そんな春樹を他所に、昴は頭を抱えながら唸る。
「うわ、てかなんでこの前カルボナーラにしちゃったんだろ。普通に考えたらナポリタンだよなー」
悔しそうに言った昴に、春樹は、ほぼ無意識に呟く。
「あそこのナポリタンはうまいよ」
「あれ、春樹さんこの前行ったのが初めてじゃなかったんだ。春樹さんもこの前カルボナーラ食べてたよね?」
「あ、うん。まぁ、大分前の話だよ」
「ふーん。
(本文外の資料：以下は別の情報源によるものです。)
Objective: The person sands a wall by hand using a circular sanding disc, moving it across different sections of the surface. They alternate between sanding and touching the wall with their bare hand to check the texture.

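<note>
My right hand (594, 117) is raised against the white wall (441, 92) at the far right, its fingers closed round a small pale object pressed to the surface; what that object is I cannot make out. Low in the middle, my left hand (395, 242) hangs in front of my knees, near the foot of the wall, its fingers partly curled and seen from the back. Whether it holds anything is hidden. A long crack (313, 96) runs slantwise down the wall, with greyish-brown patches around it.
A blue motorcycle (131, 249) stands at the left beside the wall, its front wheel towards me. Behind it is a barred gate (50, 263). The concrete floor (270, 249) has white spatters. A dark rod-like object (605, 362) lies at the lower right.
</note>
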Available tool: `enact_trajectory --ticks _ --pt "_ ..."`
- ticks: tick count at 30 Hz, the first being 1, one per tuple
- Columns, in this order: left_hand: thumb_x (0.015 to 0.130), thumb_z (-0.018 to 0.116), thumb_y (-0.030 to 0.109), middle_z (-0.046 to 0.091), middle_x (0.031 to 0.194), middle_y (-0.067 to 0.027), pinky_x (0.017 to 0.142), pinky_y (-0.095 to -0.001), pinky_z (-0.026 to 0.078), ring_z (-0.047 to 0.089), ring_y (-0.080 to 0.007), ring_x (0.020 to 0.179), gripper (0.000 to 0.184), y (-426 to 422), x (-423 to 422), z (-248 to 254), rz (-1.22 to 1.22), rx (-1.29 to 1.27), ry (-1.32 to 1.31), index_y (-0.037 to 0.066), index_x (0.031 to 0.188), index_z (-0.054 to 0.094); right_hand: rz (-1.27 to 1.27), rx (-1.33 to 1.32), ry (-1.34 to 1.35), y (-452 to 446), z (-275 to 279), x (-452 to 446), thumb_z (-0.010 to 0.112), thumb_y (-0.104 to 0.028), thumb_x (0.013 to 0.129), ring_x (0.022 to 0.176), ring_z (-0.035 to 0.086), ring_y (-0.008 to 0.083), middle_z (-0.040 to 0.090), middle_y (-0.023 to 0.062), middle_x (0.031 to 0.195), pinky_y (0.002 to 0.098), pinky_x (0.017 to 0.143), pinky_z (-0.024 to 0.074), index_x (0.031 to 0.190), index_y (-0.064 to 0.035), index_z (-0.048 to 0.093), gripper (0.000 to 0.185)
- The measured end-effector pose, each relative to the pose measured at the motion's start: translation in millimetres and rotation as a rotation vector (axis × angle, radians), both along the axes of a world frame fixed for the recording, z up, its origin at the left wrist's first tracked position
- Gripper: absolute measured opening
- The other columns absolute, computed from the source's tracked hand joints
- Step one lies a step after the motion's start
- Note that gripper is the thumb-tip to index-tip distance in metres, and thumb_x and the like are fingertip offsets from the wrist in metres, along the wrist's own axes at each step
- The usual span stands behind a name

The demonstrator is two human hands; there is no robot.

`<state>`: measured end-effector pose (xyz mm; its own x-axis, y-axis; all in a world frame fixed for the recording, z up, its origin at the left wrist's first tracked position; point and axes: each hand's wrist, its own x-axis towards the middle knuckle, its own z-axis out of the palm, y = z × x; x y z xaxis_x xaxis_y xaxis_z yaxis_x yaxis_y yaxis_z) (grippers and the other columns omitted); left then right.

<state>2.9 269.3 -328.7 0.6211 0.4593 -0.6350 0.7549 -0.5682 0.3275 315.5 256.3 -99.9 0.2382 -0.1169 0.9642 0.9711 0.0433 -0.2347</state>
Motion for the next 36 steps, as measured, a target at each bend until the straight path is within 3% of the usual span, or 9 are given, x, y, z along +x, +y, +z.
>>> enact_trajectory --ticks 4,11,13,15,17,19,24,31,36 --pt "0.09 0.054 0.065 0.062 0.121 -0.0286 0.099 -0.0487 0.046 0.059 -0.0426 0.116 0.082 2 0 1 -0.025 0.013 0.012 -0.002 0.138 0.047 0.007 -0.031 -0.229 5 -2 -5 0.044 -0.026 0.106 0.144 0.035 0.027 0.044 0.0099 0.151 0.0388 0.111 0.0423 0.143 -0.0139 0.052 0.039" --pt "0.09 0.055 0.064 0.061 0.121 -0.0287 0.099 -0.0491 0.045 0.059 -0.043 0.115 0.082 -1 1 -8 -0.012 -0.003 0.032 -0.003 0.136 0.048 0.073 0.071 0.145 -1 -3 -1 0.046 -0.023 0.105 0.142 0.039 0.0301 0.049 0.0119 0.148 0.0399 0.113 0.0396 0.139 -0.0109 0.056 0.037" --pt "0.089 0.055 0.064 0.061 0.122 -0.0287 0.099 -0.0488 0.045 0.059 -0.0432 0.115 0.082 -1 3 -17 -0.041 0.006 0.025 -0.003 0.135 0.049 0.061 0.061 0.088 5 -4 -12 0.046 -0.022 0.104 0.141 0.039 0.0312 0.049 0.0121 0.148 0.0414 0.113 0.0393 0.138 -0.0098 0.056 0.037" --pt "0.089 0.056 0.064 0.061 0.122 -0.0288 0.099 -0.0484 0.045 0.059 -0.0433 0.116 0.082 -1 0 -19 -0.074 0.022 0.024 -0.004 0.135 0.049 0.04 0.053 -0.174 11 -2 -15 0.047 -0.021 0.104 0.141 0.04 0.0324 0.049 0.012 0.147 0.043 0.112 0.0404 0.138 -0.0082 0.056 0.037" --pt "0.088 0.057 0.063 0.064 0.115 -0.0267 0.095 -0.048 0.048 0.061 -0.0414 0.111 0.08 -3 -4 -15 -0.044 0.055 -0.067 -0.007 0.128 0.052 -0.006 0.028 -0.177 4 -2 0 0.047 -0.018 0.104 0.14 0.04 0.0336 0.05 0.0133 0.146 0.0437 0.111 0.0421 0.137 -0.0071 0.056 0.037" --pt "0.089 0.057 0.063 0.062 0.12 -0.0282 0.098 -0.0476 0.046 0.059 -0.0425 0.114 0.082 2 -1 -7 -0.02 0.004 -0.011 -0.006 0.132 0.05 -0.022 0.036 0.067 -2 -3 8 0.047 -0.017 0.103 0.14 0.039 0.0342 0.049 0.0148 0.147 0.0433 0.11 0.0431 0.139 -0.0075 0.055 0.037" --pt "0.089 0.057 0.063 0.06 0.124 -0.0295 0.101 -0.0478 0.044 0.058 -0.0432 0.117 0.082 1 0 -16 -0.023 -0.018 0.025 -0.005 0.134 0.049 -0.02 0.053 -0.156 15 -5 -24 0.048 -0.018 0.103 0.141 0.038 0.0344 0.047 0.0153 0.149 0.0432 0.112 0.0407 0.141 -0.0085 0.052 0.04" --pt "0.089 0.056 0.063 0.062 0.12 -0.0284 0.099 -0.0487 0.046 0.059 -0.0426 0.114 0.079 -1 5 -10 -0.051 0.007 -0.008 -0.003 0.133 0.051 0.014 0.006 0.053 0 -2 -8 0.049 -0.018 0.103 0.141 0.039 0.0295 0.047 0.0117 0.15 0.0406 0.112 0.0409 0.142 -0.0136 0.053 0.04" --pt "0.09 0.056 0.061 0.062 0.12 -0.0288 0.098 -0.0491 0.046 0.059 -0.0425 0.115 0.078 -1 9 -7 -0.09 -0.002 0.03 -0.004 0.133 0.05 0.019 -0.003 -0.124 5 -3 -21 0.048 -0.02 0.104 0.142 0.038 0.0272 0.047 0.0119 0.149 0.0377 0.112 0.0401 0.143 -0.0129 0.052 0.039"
じゃあ、今日こそナポリタン食べよっと」
まだ了承していないのに、昴は勝手にナポリタンへと歩みを進める。
──まぁ、腹も減ってるしいいか。
そう言い訳をし、昴についていく。
でも本当は、苦い思い出を上書きしたい、そんな卑しい思いがそこにはあったのだ。
店に入ると、2人は迷わずナポリタンを頼んだ。周囲を見渡すと、店内には春樹たちを含め3組ほどしか客が居ない。
休日でも混雑しないこの店の雰囲気はとても落ち着く。
しばらく来れていなかったが、やはり好きな店だなと思う。
注文して10分ほどでナポリタンが到着した。フォークに巻き付け一口食べると、昔ながらのやや甘めのケチャップの味と、ピーマンの苦さ、ベーコンのしょっぱさがバランスよく口の中に広がる。
いくらでも食べれそうな味だ。
「なにこれ。うっま」
そう言って部活帰りの学生のようにモリモリと食べる昴に、思わず吹き出しそうになる。
「もっと味わって食べろよ」
「こういうのは熱々の内に一気に食べるのが美味いんだって」
「まぁ、それもそうだな」
春樹も同意すると、しばらく無言でナポリタンを食べた。
昴よりやや後に、春樹が完食した時、静かな店内にカランカランと乾いた音が鳴った。
それは店の扉につけられたベルの音で、来客の合図だ。その音が懐かしくて、春樹はなんとなく扉に視線を向けた。
その瞬間、息が止まりそうになる。
そしてそれは、相手も同じようだった。
「はる……?」
「……とも」
頭の中で、ガンガンと大きな音が鳴り響く。心臓は破裂しそうな勢いで動いている。
全身から血の気が引いていくのを感じる。
昴の前ではかっこいい大人でいたいのに。
弱くて脆い自分が、徐々に身体を支配していく感じがする。
──嫌だ。戻りたくない。あの頃の弱くてバカで、なんでも上手くいくと思っていた自分には戻りたくない。
そう思うのに、まるでタイムリープしたかのように過去の記憶が鮮明に蘇っていく。